DESCRIPTION OF THE TASK = Check each line of the listing below for the string "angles", then copy every line that has it.
=== Begin Enclosure ===
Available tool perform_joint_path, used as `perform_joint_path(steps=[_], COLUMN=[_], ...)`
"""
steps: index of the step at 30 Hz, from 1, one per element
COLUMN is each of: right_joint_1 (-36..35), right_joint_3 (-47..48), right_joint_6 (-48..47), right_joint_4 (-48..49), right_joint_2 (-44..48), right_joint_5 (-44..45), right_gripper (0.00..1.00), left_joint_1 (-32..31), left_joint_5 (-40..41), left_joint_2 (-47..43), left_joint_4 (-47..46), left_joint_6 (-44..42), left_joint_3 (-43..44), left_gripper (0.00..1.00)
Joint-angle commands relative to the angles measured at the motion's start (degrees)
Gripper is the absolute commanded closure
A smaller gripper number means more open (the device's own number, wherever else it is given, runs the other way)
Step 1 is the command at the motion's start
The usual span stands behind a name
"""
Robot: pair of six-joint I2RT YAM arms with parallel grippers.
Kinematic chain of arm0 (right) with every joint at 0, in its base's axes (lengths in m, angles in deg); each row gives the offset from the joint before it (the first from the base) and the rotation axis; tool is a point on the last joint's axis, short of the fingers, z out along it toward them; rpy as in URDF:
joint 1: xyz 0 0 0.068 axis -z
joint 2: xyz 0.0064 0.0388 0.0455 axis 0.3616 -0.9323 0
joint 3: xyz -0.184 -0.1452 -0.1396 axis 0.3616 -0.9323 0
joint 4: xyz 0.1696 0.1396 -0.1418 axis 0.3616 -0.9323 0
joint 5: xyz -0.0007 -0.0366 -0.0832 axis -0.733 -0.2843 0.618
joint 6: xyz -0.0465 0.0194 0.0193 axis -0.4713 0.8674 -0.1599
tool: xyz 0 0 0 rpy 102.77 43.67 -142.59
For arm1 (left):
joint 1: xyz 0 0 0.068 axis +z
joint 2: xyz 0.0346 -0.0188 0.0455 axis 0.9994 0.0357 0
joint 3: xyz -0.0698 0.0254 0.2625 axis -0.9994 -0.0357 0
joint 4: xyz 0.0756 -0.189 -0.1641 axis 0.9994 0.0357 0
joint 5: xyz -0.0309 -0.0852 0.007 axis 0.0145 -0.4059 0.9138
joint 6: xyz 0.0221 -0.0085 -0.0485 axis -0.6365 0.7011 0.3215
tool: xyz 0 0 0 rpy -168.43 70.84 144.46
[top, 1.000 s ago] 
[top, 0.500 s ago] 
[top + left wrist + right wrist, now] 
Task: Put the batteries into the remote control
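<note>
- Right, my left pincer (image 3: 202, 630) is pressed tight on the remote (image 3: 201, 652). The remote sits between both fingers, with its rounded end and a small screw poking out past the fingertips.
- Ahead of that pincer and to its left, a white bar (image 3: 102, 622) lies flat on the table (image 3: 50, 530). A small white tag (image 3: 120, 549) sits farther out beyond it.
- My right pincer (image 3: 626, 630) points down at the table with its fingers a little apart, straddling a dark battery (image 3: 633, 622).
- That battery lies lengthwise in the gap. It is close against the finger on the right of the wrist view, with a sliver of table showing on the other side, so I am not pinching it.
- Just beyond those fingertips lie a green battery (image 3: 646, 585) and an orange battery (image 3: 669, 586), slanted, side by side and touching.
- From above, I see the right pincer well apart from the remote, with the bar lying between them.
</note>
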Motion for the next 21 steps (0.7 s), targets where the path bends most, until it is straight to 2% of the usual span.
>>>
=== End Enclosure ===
YOUR RESPONSE =
Joint-angle commands relative to the angles measured at the motion's start (degrees)
Kinematic chain of arm0 (right) with every joint at 0, in its base's axes (lengths in m, angles in deg); each row gives the offset from the joint before it (the first from the base) and the rotation axis; tool is a point on the last joint's axis, short of the fingers, z out along it toward them; rpy as in URDF:

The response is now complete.